The man is not fit to be president. He wasn’t born in this country. We can’t be sure of his religion – or even see his birth certificate!  The man’s a dangerous radical. These allegations were hurled at a presidential candidate – not Barack Obama in 2008, nor Ted Cruz in 2016, but the first Republican Candidate for president in 1856.

John Charles Frémont, 1856.  Engraving after a photograph by Matthew Brady.

John Charles Frémont, 1856. Engraving after a photograph by Matthew Brady.

You’ll be forgiven if the name doesn’t trip off your tongue, but John Charles Frémont was perhaps the most well-known American of his day. The explorer, senator and military commander was a 19th-century celebrity, made famous for his exploration of the American west, his role in annexing California for the US and, briefly, as a presidential candidate. Across the country there are streets named after him, and a number of plant species bear his name.  His candidacy for president 160 years ago, and the opposition it elicited, are also eerily familiar. What’s less well known about him is that he was a Franco-American.

 

Fremont was born in Savannah in 1813, the son of Anne Pryor and a man going by the name Charles Fremon. Fremon, whose real name was Louis-René Frémont, was born in Québec in 1768, but had left the country to escape bankruptcy hearings. He came to Virginia and was hired as a French tutor by Anne Pryor’s husband, Major John Prior.  Anne and “Charles” fell in love, but when the affair was discovered, the couple were force to leave Richmond and head first to Norfolk, Virginia, and then to Savannah, where John was born.  As  his mother was never allowed to divorce, his parents weren’t married and his birth was considered “illegitimate”, a claim that would dog him his whole life.

Although Frémont’s father died when John was only 5 years old, the younger Frémont seems to have identified with his father’s heritage to some extent. Firstly, he spelled his name with the accented e and the final t, rather than using his father’s assumed surname. It also seems that he spoke French. I haven’t seen this in any primary source, but there are some clues.  In his memoirs, Frémont describes a friendship with a Creole family from Saint Domingue (Haiti):

“Since I was fourteen years old I had been intimate with a creole family who had escaped from the. San Domingo massacre. With the mother and grandmother, there were two boys and three girls…In a manner I grew up with the children. Before and after I left college they, but especially one, were the companions with whom I was always happy to spend what time I could seize upon.”
As an adult, his expeditions to the West relied heavily on the help of French Canadian and Creole voyageurs (as did most “American” expeditions).

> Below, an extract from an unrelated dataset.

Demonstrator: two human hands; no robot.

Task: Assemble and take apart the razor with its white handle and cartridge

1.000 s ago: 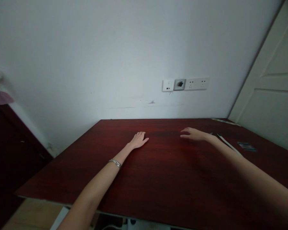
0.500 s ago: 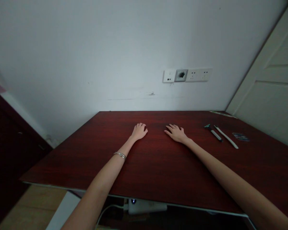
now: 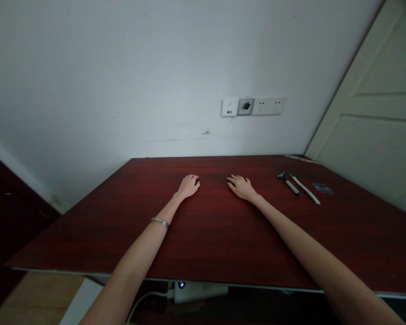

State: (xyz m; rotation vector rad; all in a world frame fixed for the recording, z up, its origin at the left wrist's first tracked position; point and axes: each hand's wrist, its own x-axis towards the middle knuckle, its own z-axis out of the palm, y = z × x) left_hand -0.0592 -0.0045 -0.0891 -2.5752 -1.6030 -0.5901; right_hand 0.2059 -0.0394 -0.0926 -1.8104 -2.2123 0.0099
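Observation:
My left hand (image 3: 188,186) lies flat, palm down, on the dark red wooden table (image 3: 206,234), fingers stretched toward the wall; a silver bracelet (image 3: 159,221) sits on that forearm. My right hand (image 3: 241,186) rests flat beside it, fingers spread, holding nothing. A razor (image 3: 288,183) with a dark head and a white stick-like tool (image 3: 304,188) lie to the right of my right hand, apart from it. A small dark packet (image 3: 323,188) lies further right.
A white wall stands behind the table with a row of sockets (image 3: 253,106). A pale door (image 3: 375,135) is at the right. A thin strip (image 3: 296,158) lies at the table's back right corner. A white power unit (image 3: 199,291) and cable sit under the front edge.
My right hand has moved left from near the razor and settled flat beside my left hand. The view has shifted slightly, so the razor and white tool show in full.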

The following is from Frémont’s 1842 expedition and shows his comfort with the French speakers:

 

“A number of Kansas Indians visited us to-day. Going up to one of the groups who were scattered among the trees, I found one sitting on the ground, among some of the men, gravely and fluently speaking French, with as much facility and as little embarrassment as any of my own party, who were nearly all of French origin. On all sides was heard the strange language of his own people, wild, and harmonizing well with their appearance. I listened to him for some time with feelings of strange curiosity and interest. He was now apparently thirty-five years of age; and, on inquiry, I learned that he had been at St. Louis when a boy, and there had learned the French language.”

 

Finally, Frémont took a tour of Europe in the 1850s, visiting France. In 1861, president Lincoln considered naming Frémont ambassador to France, but Frémont’s radicalism made him unpopular with some members of the Lincoln administration (he would be relieved of a military command in the Civil War after issuing an emancipation decree freeing all the slaves in Missouri. Lincoln is supposed to have said Frémont  “shouldn’t have dragged the Negro into this war”).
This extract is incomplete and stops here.